There also needs to be a voice. Someone to keep the athletes, the officials and the field of play in the spotlight.
Longtime racetrack announcer Eric Alwan has been one of the leading voices of horse racing in New Mexico for nearly 30 years, including the past 15 at SunRay Park and Casino.
The job of being a track announcer is equal parts storyteller, prognosticator and the deliverer of sometimes bad news to bettors and horsemen who might be on the wrong horse at the wrong time.
“There are innumerable things that can happen within the body of a race, and you have to be fast enough to adapt to those things and still go on with the rest of the race,” Alwan said. “You only get good at handling those things with experience.”
Alwan started his journey as a racecaller in 1989 at Bluegrass Downs in Paducah, Kentucky. Admittedly, it was a trial by fire.
“I had no clue of the magnitude of the things you needed to know to call a race,” Alwan said. “I was young, and it was the first job in racing I could get after college.”
Alwan, now 58, called his first race in New Mexico in 1994 at Sunland Park and later at Ruidoso Downs, home of the All American Futurity, the richest quarter horse race in the world.
In 1999, Alwan called his first All American Futurity before taking over the role as full time track announcer at Ruidoso in 2001 and 2002. In the years between his first call and being thrust onto the national spotlight with the All American, Alwan learned one of the most important lessons of being a premier track announcer.
“Memorization of everything is the first thing you have to really learn,” Alwan said.
Memorization includes such things as studying the horses and jockeys as they come onto the track. There’s a skill in learning the colors of the saddle cloths draped over each horse, the different silks worn by jockeys, the running styles of each horse.
All of these happen sometimes eight, nine or 10 or more times a day, and every race has its own story to be told.
“Once the memorization challenge gets a little easier, you can be more descriptive and add more texture or drama to your call,” Alwan said.
The job is unique. There’s not exactly a school for track announcers, and no matter how great a memory you might have or polished you might sound on the microphone, the competition for these jobs are stiff, and the opportunities aren’t easy to land.
According to the Daily Racing Form, there are more than 300 racetracks across America. Some announcers, like Alwan, serve as announcer at more than one track in a specific region.
“It’s like a fabric that has to be woven. These jobs don’t grow on trees,” Alwan said. “You are constantly under the spotlight, and you only get good after you’ve done this for a long time.”
Not only do horsemen rely on accurate calls of the races for the equine athletes under their care on the track, but more discerning eyes, particularly fans and bettors, watch and listen to every call of every race, leaving little to no room for error.

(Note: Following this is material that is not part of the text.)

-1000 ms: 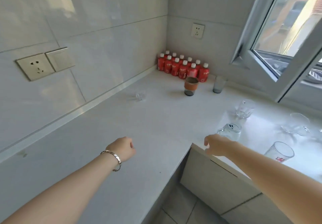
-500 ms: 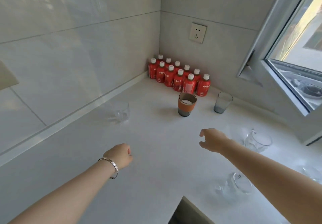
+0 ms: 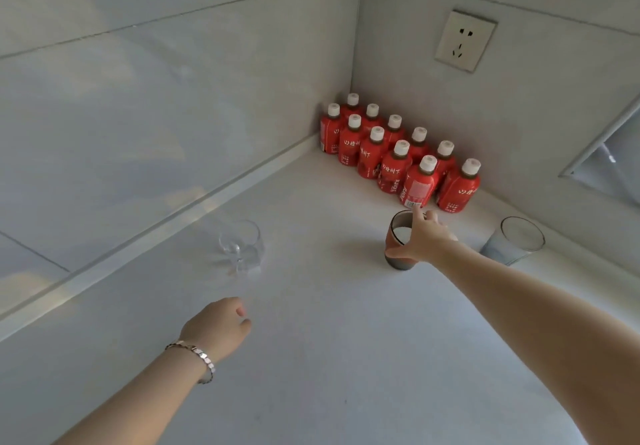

“Accuracy is obviously very important,” Alwan said. “Speaking clearly, being able to enunciate and describe things as they happen is something that comes with the job.”
Alwan, who graduated from Rice University in 1987, was brought up in the business of horse racing thanks to his father Richard, who served as director of marketing at both Sunland Park and Ruidoso Downs.
Alwan learned how detailed the business of horse racing was working in the press boxes at those tracks as a teenager, keeping up with track statistics and supplying that information to newspapers and local television stations.
“With very young eyes, I saw some of the greatest quarter horses of my generation, and that excitement was what fascinated me,” Alwan said. “People would come to the tracks in droves, and that captivated me.”
In addition to calling quarter horse racing, which requires precision, accuracy and all within the span of sometimes between 17 to 20 seconds a race, Alwan has flourished in calling thoroughbred races, which requires an entirely different set of skills.
“You don’t have a break like in a baseball game or a football game where there’s time between plays,” Alwan said. “And throw in the possibility of something extraordinary during a race and it’s an entirely different kind of call.”
Alwan now serves as track announcer at SunRay Park as well as Albuquerque Downs. In addition to calling the races on a daily basis at Sunland Park near El Paso, Alwan also serves as the racetrack’s director of marketing.
“You have to adapt and reinvent yourself,” Alwan said. “I was captivated by it. It’s all I’ve ever wanted to do.”